The CLAMP–MSL2 interaction is required for the correct recruitment of the dosage compensation complex. (A) Schematic representation of rescue constructs expressing 3xHA-tagged CLAMP 3xFLAG-tagged MSL2 proteins under the control of ubiquitin-p63E promoter; SV40 poly(A)–SV40 polyadenylation signal; attB is the site for φC31-mediated recombination used for site-specific insertion of the construct; yellow represents the intronless yellow gene used as a reporter. (B) Comparison of the viability (relative to clamp²/+ mutant background) of males and females upon the rescue of the clamp²/clamp² mutant background with CLAMP proteins expressed in heterozygous (k/TM6) and homozygous (k/k) transgenic constructs.
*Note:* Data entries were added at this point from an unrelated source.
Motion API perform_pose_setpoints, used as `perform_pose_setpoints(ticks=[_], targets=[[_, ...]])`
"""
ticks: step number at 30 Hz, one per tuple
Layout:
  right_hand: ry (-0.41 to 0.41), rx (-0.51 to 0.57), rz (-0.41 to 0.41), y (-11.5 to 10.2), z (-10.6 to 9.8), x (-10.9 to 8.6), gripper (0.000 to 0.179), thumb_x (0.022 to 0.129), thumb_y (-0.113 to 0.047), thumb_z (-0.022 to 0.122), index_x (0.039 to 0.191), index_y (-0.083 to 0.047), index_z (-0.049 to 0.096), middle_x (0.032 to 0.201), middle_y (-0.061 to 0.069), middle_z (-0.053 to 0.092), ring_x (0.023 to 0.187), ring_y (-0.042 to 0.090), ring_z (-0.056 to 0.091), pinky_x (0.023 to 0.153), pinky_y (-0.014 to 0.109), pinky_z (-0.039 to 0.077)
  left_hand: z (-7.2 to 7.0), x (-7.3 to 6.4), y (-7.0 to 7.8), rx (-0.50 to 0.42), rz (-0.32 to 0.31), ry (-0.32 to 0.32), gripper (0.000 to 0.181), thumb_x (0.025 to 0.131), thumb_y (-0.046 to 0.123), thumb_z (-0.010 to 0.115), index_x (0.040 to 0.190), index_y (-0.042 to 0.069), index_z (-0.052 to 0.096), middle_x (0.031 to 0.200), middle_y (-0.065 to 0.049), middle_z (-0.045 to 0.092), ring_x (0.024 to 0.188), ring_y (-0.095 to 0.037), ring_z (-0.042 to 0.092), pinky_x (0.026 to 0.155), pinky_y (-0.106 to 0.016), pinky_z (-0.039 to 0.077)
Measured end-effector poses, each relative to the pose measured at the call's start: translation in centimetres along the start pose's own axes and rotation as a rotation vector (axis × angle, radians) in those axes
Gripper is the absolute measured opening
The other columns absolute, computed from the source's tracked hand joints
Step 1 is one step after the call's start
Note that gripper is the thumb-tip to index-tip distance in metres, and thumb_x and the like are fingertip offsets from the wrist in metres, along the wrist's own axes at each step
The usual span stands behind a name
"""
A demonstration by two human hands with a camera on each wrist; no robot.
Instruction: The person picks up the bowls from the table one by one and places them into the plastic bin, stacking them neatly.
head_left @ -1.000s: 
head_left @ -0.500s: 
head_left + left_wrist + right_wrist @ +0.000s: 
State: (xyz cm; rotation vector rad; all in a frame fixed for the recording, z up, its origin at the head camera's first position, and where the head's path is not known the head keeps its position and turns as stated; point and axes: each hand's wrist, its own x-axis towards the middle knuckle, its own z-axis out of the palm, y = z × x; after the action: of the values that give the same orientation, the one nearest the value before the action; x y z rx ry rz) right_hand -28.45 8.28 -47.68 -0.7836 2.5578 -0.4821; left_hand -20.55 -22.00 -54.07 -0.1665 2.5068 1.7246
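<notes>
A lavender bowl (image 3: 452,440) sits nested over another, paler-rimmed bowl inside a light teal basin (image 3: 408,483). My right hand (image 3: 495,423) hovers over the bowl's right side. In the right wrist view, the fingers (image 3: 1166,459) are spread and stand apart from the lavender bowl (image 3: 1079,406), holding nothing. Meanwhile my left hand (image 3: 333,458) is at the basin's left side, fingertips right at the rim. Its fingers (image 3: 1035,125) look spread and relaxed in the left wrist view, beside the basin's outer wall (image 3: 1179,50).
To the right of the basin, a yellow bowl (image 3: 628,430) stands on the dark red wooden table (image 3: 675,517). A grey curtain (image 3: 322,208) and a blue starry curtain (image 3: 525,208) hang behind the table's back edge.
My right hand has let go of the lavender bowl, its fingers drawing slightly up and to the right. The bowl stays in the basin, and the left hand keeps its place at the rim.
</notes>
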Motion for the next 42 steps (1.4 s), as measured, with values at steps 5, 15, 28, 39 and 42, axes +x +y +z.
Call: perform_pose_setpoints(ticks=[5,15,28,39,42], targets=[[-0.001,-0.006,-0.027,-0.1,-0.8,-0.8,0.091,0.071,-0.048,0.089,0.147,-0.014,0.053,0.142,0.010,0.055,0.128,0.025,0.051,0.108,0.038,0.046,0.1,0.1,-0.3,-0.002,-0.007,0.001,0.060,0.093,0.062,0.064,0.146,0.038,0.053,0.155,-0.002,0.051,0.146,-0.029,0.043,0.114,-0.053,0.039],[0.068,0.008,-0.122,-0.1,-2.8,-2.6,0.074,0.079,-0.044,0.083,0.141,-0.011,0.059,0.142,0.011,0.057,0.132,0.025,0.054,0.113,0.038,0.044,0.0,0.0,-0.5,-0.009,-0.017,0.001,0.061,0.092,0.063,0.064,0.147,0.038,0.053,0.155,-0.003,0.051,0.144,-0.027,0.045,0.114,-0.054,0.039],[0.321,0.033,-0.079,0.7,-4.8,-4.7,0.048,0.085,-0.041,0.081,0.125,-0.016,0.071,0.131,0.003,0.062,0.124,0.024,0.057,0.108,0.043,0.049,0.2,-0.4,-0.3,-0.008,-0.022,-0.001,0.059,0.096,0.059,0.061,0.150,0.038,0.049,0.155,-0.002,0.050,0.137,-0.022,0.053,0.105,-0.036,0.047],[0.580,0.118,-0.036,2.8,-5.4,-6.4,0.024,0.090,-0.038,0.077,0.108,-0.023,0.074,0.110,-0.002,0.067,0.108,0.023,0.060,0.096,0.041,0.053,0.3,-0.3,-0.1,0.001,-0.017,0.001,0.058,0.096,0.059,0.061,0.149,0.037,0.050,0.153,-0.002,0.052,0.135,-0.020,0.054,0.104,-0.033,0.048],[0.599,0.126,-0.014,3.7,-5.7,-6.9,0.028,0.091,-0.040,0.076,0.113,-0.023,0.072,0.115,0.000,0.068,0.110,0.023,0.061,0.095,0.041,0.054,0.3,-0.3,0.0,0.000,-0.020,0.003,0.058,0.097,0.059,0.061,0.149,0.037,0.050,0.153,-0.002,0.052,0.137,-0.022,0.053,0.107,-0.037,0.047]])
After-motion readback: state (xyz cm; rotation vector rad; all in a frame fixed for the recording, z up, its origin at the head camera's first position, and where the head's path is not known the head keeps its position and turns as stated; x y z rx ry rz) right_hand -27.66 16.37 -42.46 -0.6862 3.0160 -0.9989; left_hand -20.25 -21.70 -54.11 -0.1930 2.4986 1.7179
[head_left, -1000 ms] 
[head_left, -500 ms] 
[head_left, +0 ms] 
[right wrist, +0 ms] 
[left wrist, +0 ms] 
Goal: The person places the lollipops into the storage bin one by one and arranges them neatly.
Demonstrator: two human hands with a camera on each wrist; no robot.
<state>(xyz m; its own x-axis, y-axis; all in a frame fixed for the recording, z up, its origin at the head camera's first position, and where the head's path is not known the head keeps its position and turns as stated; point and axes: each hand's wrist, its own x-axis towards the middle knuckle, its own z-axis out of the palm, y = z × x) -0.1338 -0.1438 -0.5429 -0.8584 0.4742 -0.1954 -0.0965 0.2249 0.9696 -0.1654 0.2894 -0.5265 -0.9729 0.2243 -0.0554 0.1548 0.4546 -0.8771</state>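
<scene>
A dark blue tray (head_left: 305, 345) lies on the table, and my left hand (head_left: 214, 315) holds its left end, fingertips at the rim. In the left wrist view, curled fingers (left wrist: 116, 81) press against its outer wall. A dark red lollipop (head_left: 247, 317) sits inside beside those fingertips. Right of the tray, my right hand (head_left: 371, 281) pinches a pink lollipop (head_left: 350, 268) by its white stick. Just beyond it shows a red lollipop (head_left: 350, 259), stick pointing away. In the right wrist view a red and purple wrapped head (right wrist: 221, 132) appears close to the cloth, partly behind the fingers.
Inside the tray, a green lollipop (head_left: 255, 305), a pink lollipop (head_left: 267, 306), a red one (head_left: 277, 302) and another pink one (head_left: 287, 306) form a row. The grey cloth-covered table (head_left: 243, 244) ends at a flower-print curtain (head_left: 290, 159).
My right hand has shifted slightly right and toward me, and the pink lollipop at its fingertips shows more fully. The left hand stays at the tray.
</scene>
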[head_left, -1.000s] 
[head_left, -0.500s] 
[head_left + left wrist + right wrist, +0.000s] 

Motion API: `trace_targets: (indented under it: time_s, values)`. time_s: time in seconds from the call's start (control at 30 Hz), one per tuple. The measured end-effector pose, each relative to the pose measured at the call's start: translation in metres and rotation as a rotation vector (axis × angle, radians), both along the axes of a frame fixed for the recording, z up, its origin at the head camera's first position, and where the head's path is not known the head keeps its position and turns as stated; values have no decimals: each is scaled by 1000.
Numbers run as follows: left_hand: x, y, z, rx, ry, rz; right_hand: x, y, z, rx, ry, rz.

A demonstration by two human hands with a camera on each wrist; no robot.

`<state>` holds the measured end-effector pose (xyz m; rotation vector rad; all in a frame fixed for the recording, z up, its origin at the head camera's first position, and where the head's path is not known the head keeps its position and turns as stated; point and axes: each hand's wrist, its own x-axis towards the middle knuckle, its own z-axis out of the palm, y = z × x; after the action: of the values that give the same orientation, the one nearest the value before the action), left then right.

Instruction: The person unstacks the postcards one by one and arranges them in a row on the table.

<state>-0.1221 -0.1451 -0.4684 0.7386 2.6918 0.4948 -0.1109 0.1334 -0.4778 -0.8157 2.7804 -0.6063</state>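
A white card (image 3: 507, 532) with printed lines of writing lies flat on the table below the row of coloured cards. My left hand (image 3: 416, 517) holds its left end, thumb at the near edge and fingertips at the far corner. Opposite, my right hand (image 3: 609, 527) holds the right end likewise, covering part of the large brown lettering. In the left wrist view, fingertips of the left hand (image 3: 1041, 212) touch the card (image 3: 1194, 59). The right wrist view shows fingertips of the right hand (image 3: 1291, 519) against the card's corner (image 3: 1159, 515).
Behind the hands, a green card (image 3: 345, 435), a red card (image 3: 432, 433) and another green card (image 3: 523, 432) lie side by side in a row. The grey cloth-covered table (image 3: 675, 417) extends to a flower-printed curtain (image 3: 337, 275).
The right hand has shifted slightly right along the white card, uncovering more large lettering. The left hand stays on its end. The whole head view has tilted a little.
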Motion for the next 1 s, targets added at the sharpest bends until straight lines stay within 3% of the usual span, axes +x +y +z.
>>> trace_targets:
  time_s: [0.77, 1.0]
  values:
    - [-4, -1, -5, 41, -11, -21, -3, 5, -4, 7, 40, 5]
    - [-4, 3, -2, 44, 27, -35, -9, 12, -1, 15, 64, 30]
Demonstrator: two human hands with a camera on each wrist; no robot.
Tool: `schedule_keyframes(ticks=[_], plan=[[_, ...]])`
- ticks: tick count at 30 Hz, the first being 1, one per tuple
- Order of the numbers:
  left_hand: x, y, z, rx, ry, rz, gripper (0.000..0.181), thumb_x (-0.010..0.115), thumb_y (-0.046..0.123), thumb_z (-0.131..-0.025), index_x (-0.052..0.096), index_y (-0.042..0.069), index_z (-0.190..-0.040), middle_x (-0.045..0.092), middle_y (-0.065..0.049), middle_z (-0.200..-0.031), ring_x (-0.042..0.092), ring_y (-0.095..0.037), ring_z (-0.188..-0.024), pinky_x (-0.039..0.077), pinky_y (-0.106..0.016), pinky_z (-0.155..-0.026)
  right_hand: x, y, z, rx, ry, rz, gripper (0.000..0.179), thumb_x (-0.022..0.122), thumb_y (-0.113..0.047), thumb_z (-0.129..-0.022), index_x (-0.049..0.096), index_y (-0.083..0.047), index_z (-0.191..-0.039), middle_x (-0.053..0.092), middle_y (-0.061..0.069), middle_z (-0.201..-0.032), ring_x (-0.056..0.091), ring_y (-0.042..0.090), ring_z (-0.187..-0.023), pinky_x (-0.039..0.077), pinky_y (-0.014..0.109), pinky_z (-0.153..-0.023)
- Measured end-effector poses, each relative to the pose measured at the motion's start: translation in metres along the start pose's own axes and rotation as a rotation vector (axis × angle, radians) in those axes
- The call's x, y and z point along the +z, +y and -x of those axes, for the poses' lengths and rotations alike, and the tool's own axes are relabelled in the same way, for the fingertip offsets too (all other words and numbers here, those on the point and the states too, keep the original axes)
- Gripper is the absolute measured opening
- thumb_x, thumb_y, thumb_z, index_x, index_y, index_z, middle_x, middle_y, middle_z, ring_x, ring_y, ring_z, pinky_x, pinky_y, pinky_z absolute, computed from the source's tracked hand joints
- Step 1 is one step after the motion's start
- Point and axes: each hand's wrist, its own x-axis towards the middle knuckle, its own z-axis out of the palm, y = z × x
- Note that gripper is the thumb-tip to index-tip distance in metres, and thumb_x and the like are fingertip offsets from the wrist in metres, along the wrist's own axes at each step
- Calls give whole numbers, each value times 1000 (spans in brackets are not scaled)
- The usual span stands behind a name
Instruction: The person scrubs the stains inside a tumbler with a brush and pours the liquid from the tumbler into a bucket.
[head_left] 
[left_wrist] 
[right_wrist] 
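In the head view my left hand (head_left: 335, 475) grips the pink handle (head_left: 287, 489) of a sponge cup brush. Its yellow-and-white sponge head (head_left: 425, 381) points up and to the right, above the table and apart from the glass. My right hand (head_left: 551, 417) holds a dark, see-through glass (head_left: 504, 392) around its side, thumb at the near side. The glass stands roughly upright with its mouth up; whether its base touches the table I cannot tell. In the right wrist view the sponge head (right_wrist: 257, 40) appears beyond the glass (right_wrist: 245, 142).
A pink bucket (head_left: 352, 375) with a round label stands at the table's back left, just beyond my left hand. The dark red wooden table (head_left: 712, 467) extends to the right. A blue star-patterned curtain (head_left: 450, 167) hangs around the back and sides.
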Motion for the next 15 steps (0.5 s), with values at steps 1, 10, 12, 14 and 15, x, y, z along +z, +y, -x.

Complete data are shown in the Supplementary Table S2. (C) Relative viability of females with ectopic expression of the MSL2 variants. (D) Effect of single amino-acid substitutions and replacement of the CLAMP binding domain (CBD) in the FLAG-tagged MSL2 variants on DCC recruitment shown by immunostaining of polytene chromosomes with anti-FLAG and anti-MSL1 antibodies in females. All staining's are shown in Supplementary Figures S18A and S19. Polytene chromosomes stained with MSL2 antibodies are shown in Supplementary Figure S18B. Scale bar is 20 μm.

Figure 4.

Comparison of the zinc-finger residues used for protein binding. Cartoons were drawn according to the following structures (PDB ID): 1F2I (Zif268-artificial peptide (40)), 1Y0J (FOG F1–GATA (38)), 1SRK (FOG F3–TACC3 coiled-coil (37)), 3W5K (Snail F2–importin beta (39)). The cartoons for intramolecular interactions mediated by zinc fingers are shown in the Supplementary Figure S21.